In contrast, depressed rats given a shot of psychedelic acted as they normally would. They went after their favorite pick without a thought. They did experience a “high,” shaking their fur like a wet dog, which is a common sign.
Psychedelics can tamper with memory. To make sure that wasn’t the case here, the team redid the test but without triggering any emotional bias. Rats treated with a low dose of psychedelics shifted their mood towards positivity, without notable side effects. However, higher doses of ketamine inhibited their ability to learn, suggesting there may be an overall effect on memory, rather than mood itself.
Psilocybin stood out amongst the group.
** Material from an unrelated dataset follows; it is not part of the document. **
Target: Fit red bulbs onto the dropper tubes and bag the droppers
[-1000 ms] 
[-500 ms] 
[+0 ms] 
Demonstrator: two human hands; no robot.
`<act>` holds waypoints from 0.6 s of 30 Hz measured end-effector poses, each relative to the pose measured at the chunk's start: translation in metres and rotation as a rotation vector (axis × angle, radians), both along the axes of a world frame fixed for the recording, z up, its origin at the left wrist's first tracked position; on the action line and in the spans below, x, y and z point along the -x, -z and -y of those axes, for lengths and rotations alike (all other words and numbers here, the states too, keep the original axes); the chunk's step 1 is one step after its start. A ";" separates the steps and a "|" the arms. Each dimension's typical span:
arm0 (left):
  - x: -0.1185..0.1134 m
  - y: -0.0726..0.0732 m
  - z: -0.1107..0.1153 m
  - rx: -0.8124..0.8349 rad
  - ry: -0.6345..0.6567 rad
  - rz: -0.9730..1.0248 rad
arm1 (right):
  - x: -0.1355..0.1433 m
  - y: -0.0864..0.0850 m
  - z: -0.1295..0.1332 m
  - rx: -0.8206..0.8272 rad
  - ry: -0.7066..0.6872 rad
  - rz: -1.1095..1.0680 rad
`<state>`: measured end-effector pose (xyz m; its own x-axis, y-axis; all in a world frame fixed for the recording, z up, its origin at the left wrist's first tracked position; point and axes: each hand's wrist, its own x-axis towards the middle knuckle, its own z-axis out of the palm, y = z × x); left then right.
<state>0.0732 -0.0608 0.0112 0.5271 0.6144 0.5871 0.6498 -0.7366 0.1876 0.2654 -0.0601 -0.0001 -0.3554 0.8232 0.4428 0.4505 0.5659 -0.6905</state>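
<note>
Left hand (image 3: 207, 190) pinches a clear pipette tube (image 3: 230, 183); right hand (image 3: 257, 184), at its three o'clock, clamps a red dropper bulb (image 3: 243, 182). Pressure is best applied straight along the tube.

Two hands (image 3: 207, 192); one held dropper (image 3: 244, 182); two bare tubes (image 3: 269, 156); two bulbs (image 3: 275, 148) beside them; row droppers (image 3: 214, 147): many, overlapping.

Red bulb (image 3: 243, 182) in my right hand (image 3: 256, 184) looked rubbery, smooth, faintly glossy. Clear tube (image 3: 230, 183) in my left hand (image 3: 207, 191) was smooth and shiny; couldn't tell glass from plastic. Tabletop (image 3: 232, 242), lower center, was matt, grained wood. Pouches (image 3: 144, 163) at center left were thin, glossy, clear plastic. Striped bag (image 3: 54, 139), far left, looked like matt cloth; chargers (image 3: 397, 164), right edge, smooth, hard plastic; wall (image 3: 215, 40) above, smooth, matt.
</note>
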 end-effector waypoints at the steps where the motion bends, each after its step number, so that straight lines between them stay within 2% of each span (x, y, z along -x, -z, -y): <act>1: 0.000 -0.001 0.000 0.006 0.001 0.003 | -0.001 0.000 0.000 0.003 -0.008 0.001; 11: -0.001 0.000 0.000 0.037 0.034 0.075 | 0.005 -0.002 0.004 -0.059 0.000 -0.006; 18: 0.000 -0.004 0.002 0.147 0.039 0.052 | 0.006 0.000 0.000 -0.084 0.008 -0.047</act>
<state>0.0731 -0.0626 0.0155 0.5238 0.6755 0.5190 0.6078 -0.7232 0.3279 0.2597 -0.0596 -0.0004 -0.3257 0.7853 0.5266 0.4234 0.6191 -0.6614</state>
When given before a test, the drug shifted the animals’ choices past neutral towards happier outcomes. Even when depressed, they eagerly dug through their favorite materials, knowing it would lead to a reward. Conventional antidepressants can shift negative bias back to neutral, but they don’t change existing memories. Psilocybin seems to be able to “paint over” darker memories—at least in rats.
In a final test, the team directly injected ketamine into the frontal parts of depressed rats’ brains. This region connects extensively with the brain’s memory and emotional centers. The treatment also shifted the rodent’s negative mood towards a neutral one.
To be very clear: The negative bias in the study was induced by chemicals and is not an exact replica for human emotions. It’s also hard to gauge a rat’s emotional state. But the study gave insight into how brain networks change with psychedelics, which could help develop drugs that mimic these chemicals but without the high.
“One thing we are now trying to understand is whether these dissociative or hallucinogenic effects involve the same or different underlying mechanisms and whether it might be possible to have rapid-acting antidepressants without these other effects,” said the team.